(Work item)
Write out the records below word for word, please.
===== Input data
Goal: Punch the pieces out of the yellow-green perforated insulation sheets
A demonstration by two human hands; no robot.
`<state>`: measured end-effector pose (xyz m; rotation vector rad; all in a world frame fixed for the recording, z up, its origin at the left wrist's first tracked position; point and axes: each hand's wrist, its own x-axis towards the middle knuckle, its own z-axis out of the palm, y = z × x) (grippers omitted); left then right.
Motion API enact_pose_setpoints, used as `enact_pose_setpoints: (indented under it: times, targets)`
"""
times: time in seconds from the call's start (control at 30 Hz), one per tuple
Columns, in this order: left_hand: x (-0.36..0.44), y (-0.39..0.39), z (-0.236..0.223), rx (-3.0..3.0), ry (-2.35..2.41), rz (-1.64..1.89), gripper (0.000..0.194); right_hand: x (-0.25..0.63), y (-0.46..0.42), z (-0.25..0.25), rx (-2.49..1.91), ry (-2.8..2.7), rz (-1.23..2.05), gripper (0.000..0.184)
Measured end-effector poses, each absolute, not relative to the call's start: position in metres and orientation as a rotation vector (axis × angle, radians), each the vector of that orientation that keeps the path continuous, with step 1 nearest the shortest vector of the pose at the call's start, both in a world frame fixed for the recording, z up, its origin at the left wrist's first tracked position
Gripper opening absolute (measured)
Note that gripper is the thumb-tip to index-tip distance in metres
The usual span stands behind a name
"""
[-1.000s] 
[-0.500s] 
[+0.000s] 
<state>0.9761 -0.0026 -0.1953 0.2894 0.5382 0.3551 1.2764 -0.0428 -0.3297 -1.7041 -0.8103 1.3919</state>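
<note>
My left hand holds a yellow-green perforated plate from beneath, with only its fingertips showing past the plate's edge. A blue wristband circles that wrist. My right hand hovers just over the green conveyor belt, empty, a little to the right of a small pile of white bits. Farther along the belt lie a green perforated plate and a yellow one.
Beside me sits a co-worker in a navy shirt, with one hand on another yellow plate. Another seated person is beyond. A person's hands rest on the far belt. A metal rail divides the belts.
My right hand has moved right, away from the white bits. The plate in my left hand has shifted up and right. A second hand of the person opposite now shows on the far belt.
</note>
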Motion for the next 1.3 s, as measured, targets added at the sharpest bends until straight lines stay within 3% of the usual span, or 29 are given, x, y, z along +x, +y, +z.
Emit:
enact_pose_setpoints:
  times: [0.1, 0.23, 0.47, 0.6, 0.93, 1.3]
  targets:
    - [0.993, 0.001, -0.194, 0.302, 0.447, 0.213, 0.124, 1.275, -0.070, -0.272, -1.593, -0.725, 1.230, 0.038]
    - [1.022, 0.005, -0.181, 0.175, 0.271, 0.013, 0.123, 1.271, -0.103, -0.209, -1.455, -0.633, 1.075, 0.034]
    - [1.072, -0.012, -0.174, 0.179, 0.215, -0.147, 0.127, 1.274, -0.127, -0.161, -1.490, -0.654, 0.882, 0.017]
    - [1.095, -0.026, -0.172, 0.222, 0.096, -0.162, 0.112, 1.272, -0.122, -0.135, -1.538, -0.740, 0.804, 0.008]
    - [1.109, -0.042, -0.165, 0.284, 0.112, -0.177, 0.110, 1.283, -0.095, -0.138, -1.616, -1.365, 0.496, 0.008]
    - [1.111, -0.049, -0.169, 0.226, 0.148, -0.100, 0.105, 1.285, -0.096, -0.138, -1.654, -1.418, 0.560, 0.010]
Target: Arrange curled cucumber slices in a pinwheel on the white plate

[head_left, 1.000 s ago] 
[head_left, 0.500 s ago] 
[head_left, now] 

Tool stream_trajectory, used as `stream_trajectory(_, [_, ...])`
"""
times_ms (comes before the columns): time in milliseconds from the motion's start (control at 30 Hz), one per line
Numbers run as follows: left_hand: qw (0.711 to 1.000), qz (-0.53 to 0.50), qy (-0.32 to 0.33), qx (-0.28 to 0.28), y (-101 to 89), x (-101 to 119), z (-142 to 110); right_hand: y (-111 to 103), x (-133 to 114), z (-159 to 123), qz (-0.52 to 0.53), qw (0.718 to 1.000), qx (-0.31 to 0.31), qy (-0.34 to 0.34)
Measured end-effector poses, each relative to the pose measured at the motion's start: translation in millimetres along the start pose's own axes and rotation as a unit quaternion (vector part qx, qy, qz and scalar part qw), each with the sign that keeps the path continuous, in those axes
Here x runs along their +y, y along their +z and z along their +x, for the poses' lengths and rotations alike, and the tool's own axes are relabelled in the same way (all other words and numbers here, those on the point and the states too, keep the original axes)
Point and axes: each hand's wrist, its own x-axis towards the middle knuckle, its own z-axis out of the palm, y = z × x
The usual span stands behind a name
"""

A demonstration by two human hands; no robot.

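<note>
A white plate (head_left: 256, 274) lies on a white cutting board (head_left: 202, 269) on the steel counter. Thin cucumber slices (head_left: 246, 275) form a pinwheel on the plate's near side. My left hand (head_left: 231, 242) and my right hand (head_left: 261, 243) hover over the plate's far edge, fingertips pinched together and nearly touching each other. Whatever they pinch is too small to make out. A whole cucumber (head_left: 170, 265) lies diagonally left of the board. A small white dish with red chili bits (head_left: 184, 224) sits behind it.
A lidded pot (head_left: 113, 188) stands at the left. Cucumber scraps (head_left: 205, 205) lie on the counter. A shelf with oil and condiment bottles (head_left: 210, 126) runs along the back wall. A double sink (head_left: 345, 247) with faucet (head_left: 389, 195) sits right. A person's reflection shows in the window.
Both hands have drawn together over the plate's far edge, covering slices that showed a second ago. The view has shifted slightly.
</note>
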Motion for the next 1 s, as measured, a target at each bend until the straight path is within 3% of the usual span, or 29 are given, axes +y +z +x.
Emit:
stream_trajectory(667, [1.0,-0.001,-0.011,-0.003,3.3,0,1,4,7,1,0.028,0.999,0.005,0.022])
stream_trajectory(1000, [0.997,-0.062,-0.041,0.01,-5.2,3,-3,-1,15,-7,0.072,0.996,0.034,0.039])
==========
(Answer)
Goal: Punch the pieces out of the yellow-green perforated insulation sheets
A demonstration by two human hands; no robot.
`<state>`: measured end-effector pose (xyz m; rotation vector rad; all in a world frame fixed for the recording, z up, its origin at the left wrist's first tracked position; point and axes: each hand's wrist, its own x-axis towards the middle knuckle, its own z-axis out of the palm, y = z × x) (grippers omitted); left then right.
Motion API enact_pose_setpoints, used as `enact_pose_setpoints: (indented under it: times, targets)`
"""
times: time in seconds from the call's start (control at 30 Hz), one per tuple
Columns, in this order: left_hand: x (-0.36..0.44), y (-0.39..0.39), z (-0.236..0.223), rx (-3.0..3.0), ry (-2.35..2.41), rz (-1.64..1.89), gripper (0.000..0.194); right_hand: x (-0.25..0.63), y (-0.46..0.42), z (-0.25..0.25), rx (-2.49..1.91), ry (-2.8..2.7), rz (-1.23..2.05), gripper (0.000..0.184)
Measured end-effector poses, each absolute, not relative to the call's start: position in metres and orientation as a rotation vector (axis × angle, radians), each the vector of that orientation that keeps the path continuous, with step 1 nearest the shortest vector of the pose at the call's start, both in a world frame fixed for the recording, z up, its origin at the left wrist's first tracked position
Gripper opening absolute (measured)
Note that gripper is the thumb-tip to index-tip distance in metres
The usual span stands behind a name
"""
[-1.000s] 
[-0.500s] 
[+0.000s] 
<state>0.9761 -0.0026 -0.1953 0.2894 0.5382 0.3551 1.2764 -0.0428 -0.3297 -1.7041 -0.8103 1.3919</state>
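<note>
My left hand holds a yellow-green perforated plate from beneath, with only its fingertips showing past the plate's edge. A blue wristband circles that wrist. My right hand hovers just over the green conveyor belt, empty, a little to the right of a small pile of white bits. Farther along the belt lie a green perforated plate and a yellow one.
Beside me sits a co-worker in a navy shirt, with one hand on another yellow plate. Another seated person is beyond. A person's hands rest on the far belt. A metal rail divides the belts.
My right hand has moved right, away from the white bits. The plate in my left hand has shifted up and right. A second hand of the person opposite now shows on the far belt.
</note>
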Motion for the next 1.3 s, as measured, targets added at the sharpest bends until straight lines stay within 3% of the usual span, or 29 are given, x, y, z along +x, +y, +z.
Emit:
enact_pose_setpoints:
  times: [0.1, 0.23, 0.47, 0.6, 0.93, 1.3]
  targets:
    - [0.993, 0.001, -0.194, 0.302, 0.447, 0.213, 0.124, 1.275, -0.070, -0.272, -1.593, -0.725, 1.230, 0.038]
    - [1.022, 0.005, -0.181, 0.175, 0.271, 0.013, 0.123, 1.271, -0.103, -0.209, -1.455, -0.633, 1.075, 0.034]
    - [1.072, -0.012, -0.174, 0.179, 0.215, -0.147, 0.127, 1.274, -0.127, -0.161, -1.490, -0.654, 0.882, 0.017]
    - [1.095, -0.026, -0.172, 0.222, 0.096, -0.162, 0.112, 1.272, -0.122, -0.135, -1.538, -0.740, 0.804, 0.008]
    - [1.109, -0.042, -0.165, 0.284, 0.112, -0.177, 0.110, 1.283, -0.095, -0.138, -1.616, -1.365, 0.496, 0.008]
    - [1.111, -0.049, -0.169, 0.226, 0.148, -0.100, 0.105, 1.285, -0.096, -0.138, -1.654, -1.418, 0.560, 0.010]
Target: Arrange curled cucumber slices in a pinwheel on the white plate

[head_left, 1.000 s ago] 
[head_left, 0.500 s ago] 
[head_left, now] 

Tool stream_trajectory, used as `stream_trajectory(_, [_, ...])`
"""
times_ms (comes before the columns): time in milliseconds from the motion's start (control at 30 Hz), one per line
Numbers run as follows: left_hand: qw (0.711 to 1.000), qz (-0.53 to 0.50), qy (-0.32 to 0.33), qx (-0.28 to 0.28), y (-101 to 89), x (-101 to 119), z (-142 to 110); right_hand: y (-111 to 103), x (-133 to 114), z (-159 to 123), qz (-0.52 to 0.53), qw (0.718 to 1.000), qx (-0.31 to 0.31), qy (-0.34 to 0.34)
Measured end-effector poses, each relative to the pose measured at the motion's start: translation in millimetres along the start pose's own axes and rotation as a unit quaternion (vector part qx, qy, qz and scalar part qw), each with the sign that keeps the path continuous, in those axes
Here x runs along their +y, y along their +z and z along their +x, for the poses' lengths and rotations alike, and the tool's own axes are relabelled in the same way (all other words and numbers here, those on the point and the states too, keep the original axes)
Point and axes: each hand's wrist, its own x-axis towards the middle knuckle, its own z-axis out of the palm, y = z × x
The usual span stands behind a name
"""

A demonstration by two human hands; no robot.

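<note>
A white plate (head_left: 256, 274) lies on a white cutting board (head_left: 202, 269) on the steel counter. Thin cucumber slices (head_left: 246, 275) form a pinwheel on the plate's near side. My left hand (head_left: 231, 242) and my right hand (head_left: 261, 243) hover over the plate's far edge, fingertips pinched together and nearly touching each other. Whatever they pinch is too small to make out. A whole cucumber (head_left: 170, 265) lies diagonally left of the board. A small white dish with red chili bits (head_left: 184, 224) sits behind it.
A lidded pot (head_left: 113, 188) stands at the left. Cucumber scraps (head_left: 205, 205) lie on the counter. A shelf with oil and condiment bottles (head_left: 210, 126) runs along the back wall. A double sink (head_left: 345, 247) with faucet (head_left: 389, 195) sits right. A person's reflection shows in the window.
Both hands have drawn together over the plate's far edge, covering slices that showed a second ago. The view has shifted slightly.
</note>
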Motion for the next 1 s, as measured, a target at each bend until the straight path is within 3% of the usual span, or 29 are given, axes +y +z +x.
Emit:
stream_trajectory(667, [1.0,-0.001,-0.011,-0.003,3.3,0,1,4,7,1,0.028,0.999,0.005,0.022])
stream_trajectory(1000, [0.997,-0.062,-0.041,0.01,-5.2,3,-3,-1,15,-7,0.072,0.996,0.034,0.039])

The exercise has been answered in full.